India Union Budget 2019 – Simplified


Here’s a simplified summary of the Union Budget 2019 for India (including the proposals from the Interim budget presented in February 2019)

If you are a …

Salaried Individual / Pensioner   (no change since interim budget)

  • Net taxable Income :
  • upto 5 Lakhs – Tax liability zero
  • above 5 lakhs – No change to previous tax liability calculations
  • Standard Deduction increased by 10,000
  • Interest income on bank/post office deposits up to ­ 40,000 will not be subject to TDS – Earlier was ­10,000


Retail Investor

  • Lump sum withdrawal of 60 per cent from NPS (National Pension Scheme) has been proposed to be tax free at the time of maturity. Currently its EET – Exempt, Exempt and Taxable, meaning that on withdrawal NPS was partially taxable till now.
  • NPS Trust will be separated from Pension Fund Regulatory and Development Authority (PFRDA)
  • Retail investors in CPSE (Central Public Sector Enterprises) ETFs could get ELSS-like income tax benefits which currently provide upto 1.5L deduction under Section 80C of the IT act.


Home Owner

  • Additional deduction of 1.5 lakh rupees on interest paid on loan for a house valued up to ₹45 lakh.
  • If more than 1 self occupied houses, then notional rent on 2 houses is not taxable -earlier only 1 self occupied house was exempt. Notional rent taxable on more than 2 self-occupied houses.
  • Long term Capital Gains upto ­ 2 crore from Property Sale can be re-invested in two house properties -earlier was 1 property only
  • If property is rented to non-individuals (typically corporates/ business tenants), then TDS will not be deducted by your tenant if your annual rental income is upto 2.4 lakhs – earlier was ­ 1.8 lakhs


Non Resident Indian (as per the Income Tax Act)

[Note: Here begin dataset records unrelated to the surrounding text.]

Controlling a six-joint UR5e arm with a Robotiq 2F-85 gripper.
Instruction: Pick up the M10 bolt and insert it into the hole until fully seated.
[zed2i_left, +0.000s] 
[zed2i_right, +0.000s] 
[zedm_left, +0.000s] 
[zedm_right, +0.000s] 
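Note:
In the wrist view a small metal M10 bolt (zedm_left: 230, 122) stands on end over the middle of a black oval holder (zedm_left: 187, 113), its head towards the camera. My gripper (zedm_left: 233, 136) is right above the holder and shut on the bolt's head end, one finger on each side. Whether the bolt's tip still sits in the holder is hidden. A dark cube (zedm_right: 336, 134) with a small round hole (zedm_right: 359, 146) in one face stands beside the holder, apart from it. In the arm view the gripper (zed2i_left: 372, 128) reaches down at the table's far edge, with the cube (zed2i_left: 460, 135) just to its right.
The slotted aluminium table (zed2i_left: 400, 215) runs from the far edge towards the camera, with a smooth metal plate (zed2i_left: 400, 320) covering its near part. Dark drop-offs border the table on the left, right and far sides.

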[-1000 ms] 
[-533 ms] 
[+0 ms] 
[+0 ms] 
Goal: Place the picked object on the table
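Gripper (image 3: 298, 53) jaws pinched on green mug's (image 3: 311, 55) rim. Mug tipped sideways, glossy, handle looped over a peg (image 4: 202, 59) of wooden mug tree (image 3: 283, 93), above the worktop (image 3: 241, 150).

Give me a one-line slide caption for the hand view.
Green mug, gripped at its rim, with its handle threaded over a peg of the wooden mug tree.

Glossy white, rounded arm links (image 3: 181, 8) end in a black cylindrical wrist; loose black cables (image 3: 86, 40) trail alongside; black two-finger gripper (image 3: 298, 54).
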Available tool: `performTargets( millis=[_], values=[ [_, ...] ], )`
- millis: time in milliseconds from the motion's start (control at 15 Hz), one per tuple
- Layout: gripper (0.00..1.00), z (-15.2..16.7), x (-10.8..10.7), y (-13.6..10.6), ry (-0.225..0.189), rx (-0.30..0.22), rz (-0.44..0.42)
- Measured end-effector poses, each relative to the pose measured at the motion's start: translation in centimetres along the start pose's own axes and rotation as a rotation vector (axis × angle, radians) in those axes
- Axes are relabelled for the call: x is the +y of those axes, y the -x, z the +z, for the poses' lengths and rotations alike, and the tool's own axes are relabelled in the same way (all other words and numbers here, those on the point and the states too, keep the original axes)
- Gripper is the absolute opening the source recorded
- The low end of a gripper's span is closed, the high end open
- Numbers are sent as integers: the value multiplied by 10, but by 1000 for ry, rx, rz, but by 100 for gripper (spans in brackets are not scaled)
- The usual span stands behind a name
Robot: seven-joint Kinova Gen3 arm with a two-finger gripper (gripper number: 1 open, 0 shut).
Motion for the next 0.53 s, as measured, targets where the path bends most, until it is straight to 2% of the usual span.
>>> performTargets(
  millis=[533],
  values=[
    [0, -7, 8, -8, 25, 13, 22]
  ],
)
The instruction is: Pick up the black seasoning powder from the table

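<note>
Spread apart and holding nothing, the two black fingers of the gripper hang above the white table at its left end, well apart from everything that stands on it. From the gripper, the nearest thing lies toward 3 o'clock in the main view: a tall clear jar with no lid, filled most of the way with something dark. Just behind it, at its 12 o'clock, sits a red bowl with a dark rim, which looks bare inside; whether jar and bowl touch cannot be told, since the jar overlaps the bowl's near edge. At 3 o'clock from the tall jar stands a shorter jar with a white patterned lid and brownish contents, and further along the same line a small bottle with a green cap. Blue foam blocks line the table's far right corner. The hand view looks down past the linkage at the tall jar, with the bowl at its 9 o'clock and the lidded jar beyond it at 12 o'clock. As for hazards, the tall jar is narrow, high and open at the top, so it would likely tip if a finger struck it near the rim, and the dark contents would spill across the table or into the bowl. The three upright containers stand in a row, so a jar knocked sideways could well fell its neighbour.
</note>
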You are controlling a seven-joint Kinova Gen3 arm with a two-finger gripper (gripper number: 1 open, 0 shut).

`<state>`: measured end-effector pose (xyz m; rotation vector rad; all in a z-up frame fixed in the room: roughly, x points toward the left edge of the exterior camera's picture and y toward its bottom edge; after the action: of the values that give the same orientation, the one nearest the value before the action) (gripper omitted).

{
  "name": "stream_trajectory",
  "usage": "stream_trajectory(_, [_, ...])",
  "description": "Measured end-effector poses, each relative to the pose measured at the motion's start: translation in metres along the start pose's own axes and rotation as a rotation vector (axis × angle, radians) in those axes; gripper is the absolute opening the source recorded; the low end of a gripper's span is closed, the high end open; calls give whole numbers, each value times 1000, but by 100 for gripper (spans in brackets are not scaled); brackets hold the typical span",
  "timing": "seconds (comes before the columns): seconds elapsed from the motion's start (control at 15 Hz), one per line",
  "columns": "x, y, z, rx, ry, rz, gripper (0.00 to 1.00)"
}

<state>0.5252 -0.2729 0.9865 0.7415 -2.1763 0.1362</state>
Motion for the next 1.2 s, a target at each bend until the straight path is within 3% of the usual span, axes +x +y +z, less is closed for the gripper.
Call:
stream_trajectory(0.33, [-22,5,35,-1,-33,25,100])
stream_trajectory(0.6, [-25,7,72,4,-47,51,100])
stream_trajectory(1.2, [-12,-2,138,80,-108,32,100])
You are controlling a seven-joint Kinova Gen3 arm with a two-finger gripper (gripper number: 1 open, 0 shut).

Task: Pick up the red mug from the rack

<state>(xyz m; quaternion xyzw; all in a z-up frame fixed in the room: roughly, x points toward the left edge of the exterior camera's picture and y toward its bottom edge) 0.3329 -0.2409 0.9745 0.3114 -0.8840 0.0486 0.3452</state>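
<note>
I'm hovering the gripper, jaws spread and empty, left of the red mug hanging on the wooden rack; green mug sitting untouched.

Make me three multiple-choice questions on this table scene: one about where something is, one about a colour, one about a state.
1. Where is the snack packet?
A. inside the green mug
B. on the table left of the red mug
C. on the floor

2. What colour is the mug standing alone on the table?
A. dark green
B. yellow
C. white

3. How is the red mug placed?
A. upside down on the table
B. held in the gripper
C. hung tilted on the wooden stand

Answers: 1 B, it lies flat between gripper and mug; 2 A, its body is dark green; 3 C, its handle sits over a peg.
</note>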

  • NRI’s with Indian passports can get Aadhaar cards after arrival in India without waiting for 180 days.
  • NRI portfolio investment scheme route is proposed to be merged with FPI (Foreign Portfolio Investment) route. This should help bringing larger pools of NRI capital through pooled and professionally managed structures and provide NRI’s with easier access to Indian equities.
  • Gifts of funds or immovable property made to a non-resident will now be deemed to accrue in India and would also be under the purview of the DTAA norms, however the exemptions for such gifts would continue as earlier in case of such gifts being made by relatives, will or inheritance proceeds, marriage gifts etc.


High Net-worth Individuals

  • 3% higher effective tax rate for income between ₹2-5 crores
  • 7% higher effective tax rate for income more than ₹5 crores


Business owner:

  • Threshold for applicability of lower corporate tax rate of 25% has been increased from ₹250 crore to ₹400 crore.
  • Banks will deduct 2% TDS for cash withdrawals exceeding ₹1 crore in a year from a bank account.
  • Merchant discount rate won’t be charged on businesses with yearly turnover of over Rs.50 crore and also on their customers. RBI and banks will absorb these costs. The move is expected to be a major push to cashless payments.


For everyone

  • PAN and Aadhaar now interchangeable:, This will benefit tax payers who do not have PAN will allow them to file returns by simply quoting Aadhar number and use it wherever they require to use PAN.
  • Pre-filled tax returns to be introduced with salary, capital gains, bank interest, dividends details. Information will be collected directly from the relevant sources. This will reduce the time spent in filing and will increase accuracy of reporting.
  • Additional income tax deduction of 1.5 lakh rupees on the interest paid on the loans taken to purchase electric vehicles.
  • Custom duty on Gold and precious metals increased from 10% to 12.5%


Mandatory filing of IT returns

Persons who enter into certain high value transactions have, it has been made mandatory to file their tax returns even if their taxable limit is less than ₹2.5 lakh.

The transactions include:

  • Depositing an amount exceeding ₹1 crore one or more current accounts.
  • Expenditure of more than ₹2 lakh for himself or any other person for travel to a foreign country.
  • Expenditure of an amount or aggregate of the amounts exceeding ₹1 lakh towards consumption of electricity.